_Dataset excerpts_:
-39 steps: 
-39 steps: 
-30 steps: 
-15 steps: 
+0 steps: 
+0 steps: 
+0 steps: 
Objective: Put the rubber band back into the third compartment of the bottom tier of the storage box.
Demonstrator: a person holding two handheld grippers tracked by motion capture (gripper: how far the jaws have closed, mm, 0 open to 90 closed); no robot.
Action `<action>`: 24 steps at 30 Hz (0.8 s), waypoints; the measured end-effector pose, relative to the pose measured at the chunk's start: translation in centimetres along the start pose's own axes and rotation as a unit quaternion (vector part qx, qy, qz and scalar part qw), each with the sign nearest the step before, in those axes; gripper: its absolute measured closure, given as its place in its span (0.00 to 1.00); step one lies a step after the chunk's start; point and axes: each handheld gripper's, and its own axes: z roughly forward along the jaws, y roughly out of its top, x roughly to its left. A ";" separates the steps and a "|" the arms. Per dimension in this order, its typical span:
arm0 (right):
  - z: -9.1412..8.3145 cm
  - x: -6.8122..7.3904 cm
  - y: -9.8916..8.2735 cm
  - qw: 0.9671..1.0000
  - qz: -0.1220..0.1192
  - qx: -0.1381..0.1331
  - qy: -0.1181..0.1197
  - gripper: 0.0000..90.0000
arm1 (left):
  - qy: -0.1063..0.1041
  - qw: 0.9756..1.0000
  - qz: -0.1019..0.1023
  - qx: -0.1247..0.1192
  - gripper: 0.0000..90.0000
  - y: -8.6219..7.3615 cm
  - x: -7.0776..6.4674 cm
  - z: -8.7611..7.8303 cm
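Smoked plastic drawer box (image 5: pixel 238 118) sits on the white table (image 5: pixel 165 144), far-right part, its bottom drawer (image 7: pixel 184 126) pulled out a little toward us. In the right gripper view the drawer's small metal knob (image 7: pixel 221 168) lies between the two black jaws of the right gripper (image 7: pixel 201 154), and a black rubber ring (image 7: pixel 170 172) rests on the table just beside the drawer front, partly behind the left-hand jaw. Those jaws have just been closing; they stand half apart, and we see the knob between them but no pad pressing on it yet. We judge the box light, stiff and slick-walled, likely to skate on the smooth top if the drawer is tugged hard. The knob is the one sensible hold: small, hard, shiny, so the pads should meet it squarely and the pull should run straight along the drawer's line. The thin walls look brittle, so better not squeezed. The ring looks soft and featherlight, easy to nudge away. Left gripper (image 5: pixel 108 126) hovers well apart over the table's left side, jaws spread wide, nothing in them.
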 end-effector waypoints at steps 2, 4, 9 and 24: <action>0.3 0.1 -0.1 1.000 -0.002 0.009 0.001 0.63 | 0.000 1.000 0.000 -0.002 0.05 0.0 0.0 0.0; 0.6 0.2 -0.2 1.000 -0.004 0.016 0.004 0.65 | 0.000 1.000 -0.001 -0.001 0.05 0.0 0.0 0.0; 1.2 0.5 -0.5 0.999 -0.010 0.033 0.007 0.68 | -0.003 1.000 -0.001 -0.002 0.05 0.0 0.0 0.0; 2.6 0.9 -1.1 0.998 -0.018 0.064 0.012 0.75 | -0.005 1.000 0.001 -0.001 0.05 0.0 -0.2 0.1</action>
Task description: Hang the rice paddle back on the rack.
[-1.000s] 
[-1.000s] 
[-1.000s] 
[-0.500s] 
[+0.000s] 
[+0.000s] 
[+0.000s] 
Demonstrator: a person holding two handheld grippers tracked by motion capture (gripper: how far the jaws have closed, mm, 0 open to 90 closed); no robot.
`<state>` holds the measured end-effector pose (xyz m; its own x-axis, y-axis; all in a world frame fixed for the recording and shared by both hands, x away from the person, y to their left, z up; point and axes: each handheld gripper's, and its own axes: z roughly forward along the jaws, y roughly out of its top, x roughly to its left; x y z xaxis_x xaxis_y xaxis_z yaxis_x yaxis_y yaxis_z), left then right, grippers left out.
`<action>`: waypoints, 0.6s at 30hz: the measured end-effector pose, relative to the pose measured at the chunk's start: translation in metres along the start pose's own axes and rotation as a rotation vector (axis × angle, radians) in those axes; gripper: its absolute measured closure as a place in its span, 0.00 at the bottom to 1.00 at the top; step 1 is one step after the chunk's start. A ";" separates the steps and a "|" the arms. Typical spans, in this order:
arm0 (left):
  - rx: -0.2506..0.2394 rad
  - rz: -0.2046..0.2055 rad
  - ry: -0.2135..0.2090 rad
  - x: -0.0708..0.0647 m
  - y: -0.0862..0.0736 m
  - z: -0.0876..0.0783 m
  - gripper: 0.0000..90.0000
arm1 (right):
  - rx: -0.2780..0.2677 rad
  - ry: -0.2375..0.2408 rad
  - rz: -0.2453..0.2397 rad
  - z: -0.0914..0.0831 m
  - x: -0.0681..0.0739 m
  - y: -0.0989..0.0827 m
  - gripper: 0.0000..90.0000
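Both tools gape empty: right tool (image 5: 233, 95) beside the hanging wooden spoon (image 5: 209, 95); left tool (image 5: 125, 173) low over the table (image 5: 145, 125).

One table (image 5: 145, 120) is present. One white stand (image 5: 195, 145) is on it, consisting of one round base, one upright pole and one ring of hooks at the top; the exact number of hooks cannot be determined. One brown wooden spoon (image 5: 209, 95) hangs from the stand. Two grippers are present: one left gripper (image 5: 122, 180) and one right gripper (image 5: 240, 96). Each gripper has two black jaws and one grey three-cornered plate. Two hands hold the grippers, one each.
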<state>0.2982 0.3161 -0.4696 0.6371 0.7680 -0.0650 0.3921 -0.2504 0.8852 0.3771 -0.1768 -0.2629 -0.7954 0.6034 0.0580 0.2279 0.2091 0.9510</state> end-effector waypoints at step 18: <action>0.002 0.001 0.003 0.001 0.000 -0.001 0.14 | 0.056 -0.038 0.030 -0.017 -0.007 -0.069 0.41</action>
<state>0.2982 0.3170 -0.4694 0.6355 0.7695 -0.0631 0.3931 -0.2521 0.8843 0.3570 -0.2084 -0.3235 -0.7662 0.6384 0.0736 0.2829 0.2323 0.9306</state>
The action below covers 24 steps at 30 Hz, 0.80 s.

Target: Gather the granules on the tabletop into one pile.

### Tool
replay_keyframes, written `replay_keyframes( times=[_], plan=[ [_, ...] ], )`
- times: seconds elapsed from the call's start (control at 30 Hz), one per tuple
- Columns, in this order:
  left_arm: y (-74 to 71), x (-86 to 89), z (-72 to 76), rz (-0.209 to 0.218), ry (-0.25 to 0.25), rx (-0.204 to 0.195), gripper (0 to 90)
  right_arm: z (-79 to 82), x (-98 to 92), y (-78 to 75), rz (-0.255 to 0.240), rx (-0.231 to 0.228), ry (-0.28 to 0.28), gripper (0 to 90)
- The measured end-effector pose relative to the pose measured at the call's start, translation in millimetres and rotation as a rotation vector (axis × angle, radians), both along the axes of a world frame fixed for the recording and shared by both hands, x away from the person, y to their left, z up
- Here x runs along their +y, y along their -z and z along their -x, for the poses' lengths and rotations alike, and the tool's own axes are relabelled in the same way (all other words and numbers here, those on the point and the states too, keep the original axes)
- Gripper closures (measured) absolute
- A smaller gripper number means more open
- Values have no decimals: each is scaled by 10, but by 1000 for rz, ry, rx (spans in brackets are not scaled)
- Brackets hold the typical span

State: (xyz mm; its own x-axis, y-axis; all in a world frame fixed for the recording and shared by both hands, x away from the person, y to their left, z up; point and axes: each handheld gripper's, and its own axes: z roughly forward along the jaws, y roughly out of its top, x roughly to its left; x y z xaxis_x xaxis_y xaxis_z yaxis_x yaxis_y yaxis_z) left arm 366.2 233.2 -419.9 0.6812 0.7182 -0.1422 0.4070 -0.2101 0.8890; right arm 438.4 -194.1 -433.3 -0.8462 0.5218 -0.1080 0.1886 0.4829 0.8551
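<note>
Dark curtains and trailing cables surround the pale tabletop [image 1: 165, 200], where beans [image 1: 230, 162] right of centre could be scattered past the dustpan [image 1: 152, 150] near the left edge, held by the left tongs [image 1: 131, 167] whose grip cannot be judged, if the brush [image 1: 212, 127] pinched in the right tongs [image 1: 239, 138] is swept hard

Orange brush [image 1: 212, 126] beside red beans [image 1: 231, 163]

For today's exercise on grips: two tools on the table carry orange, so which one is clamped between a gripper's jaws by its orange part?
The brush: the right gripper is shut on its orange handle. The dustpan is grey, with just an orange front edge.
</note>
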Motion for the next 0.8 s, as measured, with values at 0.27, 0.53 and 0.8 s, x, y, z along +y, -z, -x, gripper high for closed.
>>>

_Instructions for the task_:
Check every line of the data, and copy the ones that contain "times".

_Written solution_:
replay_keyframes, written `replay_keyframes( times=[_], plan=[ [_, ...] ], )`
- times: seconds elapsed from the call's start (control at 30 Hz), one per tuple

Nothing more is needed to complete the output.